Ein Rekord, der 46 Jahre Bestand hatte und erst durch Stefan Raab 2007 mit 103 Minuten übertroffen wurde. Kuli hat das nicht mehr erlebt. Sein eigener Höhenflug endete bereits Jahre früher. Einige Nachfolgeproduktionen von EWG floppten, und auch seine „Nachtgedanken“ als Rezitator zum Sendeschluss des ersten Programms im Fernsehen verfolgten nur noch wenige Zuschauer. Es war ruhig geworden um den „Mozart des Plaudertons“, wie ihn der „Spiegel“ 1998 nannte. Kuli segelte nicht mehr auf der Erfolgswelle, sondern nur noch mit seinem Traumschiff.

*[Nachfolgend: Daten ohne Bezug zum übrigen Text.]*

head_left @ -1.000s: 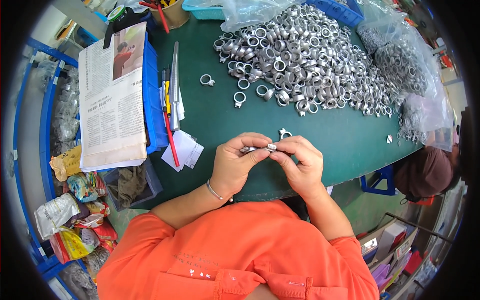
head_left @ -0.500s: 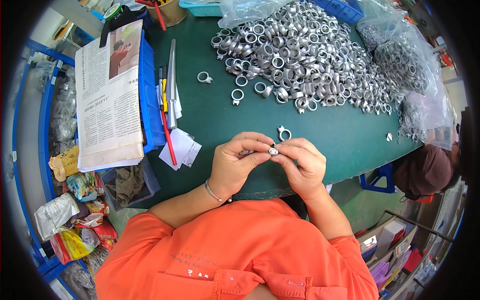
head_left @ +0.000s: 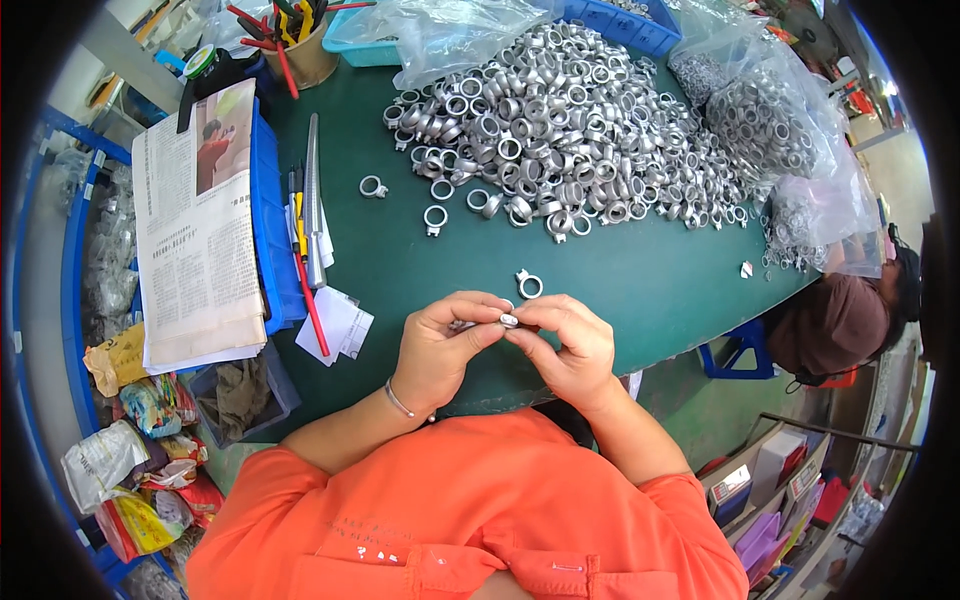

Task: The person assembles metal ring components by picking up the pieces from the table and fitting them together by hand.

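Above the front edge of the green table, my left hand point(head_left: 440, 343) and my right hand point(head_left: 572, 350) meet fingertip to fingertip. A small silver metal ring point(head_left: 509, 320) is pinched between both thumbs and forefingers, its raised head facing up. Most of its band is hidden by the fingers. A bit of silvery metal point(head_left: 460, 325) also shows in the curled fingers of my left hand; its kind is unclear. Just beyond my hands, one loose ring point(head_left: 529, 286) lies on the table.
A large heap of metal rings point(head_left: 560, 130) covers the far table, beside clear bags of rings point(head_left: 762, 125). At left are a tapered metal rod point(head_left: 314, 200), a red pen point(head_left: 312, 305) and a newspaper point(head_left: 195, 220) over a blue bin point(head_left: 278, 220). A person point(head_left: 835, 320) sits at right.
The whole view has shifted, so the table's things appear further left and most sit lower. Both hands still pinch the ring, which seems slightly turned between the fingertips.
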Motion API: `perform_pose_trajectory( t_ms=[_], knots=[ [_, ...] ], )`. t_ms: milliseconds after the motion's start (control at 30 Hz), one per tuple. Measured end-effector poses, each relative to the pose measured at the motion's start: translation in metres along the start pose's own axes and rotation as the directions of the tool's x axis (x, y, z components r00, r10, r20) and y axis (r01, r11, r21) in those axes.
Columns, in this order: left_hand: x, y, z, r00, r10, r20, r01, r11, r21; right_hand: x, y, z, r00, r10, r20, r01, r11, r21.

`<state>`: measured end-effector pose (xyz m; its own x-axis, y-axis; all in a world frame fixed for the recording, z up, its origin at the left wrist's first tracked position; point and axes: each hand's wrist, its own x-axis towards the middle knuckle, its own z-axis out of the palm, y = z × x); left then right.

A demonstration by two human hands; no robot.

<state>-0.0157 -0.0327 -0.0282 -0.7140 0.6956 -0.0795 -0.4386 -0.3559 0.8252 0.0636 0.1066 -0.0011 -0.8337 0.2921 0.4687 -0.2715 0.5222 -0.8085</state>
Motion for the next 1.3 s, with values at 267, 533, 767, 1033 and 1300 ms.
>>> perform_pose_trajectory(
  t_ms=[267,533,767,1033,1300],
  knots=[
    [0.008,-0.003,0.007,0.999,-0.041,0.003,0.041,0.999,-0.033,0.004,0.003,-0.009,0.999,-0.036,0.011,0.037,0.999,-0.035],
    [0.003,0.009,0.009,0.969,-0.208,-0.131,0.207,0.978,-0.025,0.013,0.011,-0.057,0.831,0.554,-0.053,-0.503,0.788,0.354],
    [0.0,0.006,0.0,0.973,-0.196,-0.119,0.182,0.976,-0.121,0.118,0.005,-0.197,0.809,0.315,-0.496,-0.277,0.949,0.15],
    [0.008,0.007,0.0,0.98,-0.131,-0.148,0.105,0.979,-0.174,0.151,0.059,-0.258,0.636,0.248,-0.731,-0.106,0.966,0.236],
    [0.016,0.007,-0.001,0.956,-0.161,-0.245,0.115,0.975,-0.192,0.03,0.017,-0.022,0.889,0.387,0.245,-0.214,0.824,-0.524]
  ],
)
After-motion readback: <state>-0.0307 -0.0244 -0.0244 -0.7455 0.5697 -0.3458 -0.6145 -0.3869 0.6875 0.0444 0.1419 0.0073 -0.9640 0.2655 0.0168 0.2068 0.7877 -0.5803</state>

Statt sich mit seiner „Marius IV“ zu den Fidschi-Inseln aufzumachen, zog es Kuli immer wieder Richtung Norden an den Kattegatt. Und zu Hause angekommen, ging er mit seinem Dreimaster, der auch scherzhaft als „Verkehrtherumsegler“ bezeichnet wurde, da es mit drei Masten so aussah, als segelte die Yacht rückwärts, in Bremerhaven an der Geeste 19 längseits. Dort saß er dann statt fernsehtauglich im dunklen Anzug und Krawatte mit Elbsegler als Kopfbedeckung und dickem Seemannspullover in der „Schifferklause Lehrke“ und gab ganz entspannt ohne Millionenpublikum seine Anekdoten zum Besten.

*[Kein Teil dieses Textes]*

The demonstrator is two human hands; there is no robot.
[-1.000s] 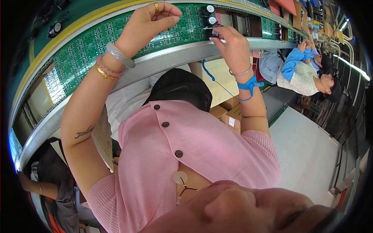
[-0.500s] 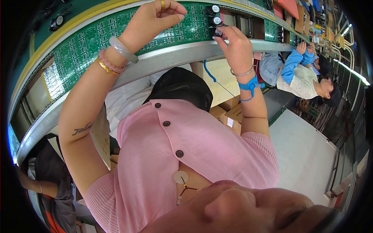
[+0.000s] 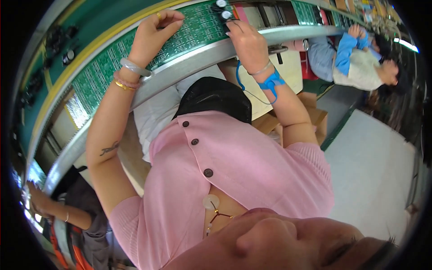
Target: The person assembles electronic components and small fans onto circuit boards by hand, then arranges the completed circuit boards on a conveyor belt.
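Note:
A long green circuit board panel (image 3: 191, 32) lies on the metal-edged bench in front of me. My left hand (image 3: 155, 38) hovers over it, thumb and fingertips brought together; whatever is between them, if anything, is too small to make out. At the panel's right end, my right hand (image 3: 248, 47) has its fingers closed on a small black part, mostly hidden by them. Just beyond those fingers sits a row of black round components with white tops (image 3: 226, 15). A blue wrist strap (image 3: 272, 82) with a thin cord circles my right wrist.
A metal rail (image 3: 198, 54) runs along the bench's near edge. Loose black components (image 3: 67, 56) lie on the green surface at far left. A co-worker in blue sleeves (image 3: 344, 56) works at the right; another person's arm (image 3: 67, 213) shows at lower left. Cardboard boxes (image 3: 315, 114) stand below.
The view has shifted, so the bench and both hands sit farther left in the picture. My right hand stays at the black components, and my left hand keeps its pinched shape.

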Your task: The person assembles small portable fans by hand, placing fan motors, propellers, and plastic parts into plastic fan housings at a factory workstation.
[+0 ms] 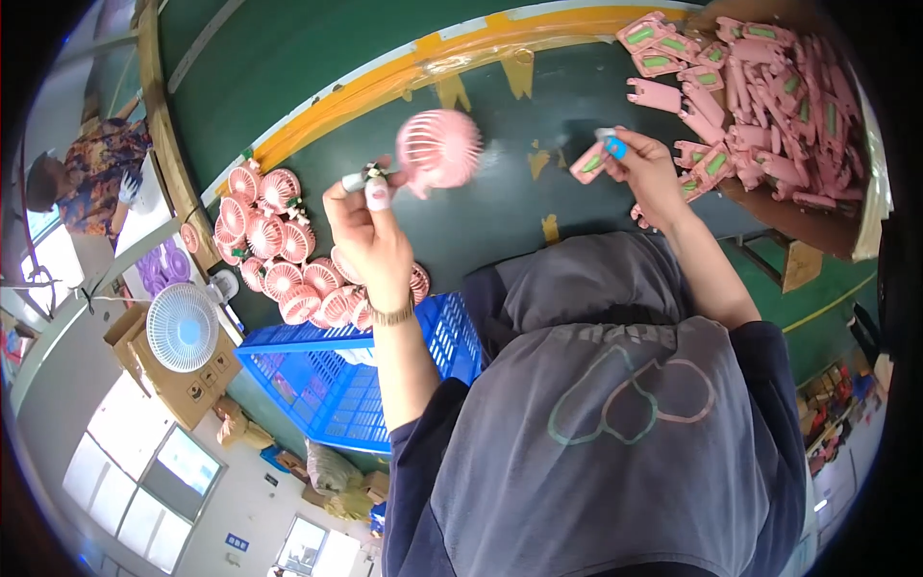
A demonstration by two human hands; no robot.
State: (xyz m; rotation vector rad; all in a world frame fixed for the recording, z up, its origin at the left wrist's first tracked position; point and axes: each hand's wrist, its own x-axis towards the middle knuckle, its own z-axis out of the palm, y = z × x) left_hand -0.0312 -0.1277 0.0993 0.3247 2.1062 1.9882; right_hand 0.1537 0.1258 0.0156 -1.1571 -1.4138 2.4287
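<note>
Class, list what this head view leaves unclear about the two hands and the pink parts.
- Pink fan head at the left hand: motion-blurred, grille detail lost.
- Small pink piece in the right hand: partly covered by fingers.
- Pile of pink handle shells: bent and darkened toward the fisheye rim.

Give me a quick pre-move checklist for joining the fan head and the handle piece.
1. Left hand has the pink fan head in its grip: ok.
2. Right hand holds a pink handle piece: ok.
3. The two parts are apart, not touching: ok.
4. Fan head steady: cannot tell, it is blurred.
5. More handle pieces in the cardboard box at right: ok.
6. Green table between the hands free of parts: ok.
</note>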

Hans-Joachim Kulenkampff, der Mann aus der Parkstraße in Schwachhausen, den alle nur Kuli nannten, starb 1998 im österreichischen Seeham. Da Straßen erst nach dem Tode berühmter Persönlichkeiten benannt werden, ist Kuli für die Kulenkampffallee in Bremen leider nicht verantwortlich, da die einen Kilometer lange Straße bereits zu seinen Lebzeiten 1957 den Namen erhielt. Trotzdem geht die Bezeichnung auf seine Verwandtschaft und damit die Bremer Kaufmannsfamilie zurück, zum Beispiel auf den Mitbegründer des Norddeutschen Lloyds Gustav Kulenkampff (1811 – 1878) und den Wollkaufmann Heinrich (1857 – 1926). Heute aus dem Straßennamen eine „Hans-Joachim Kulenkampffallee“ zu machen, wäre wohl zu lang. Und ein „Kuliweg“ zu kurz.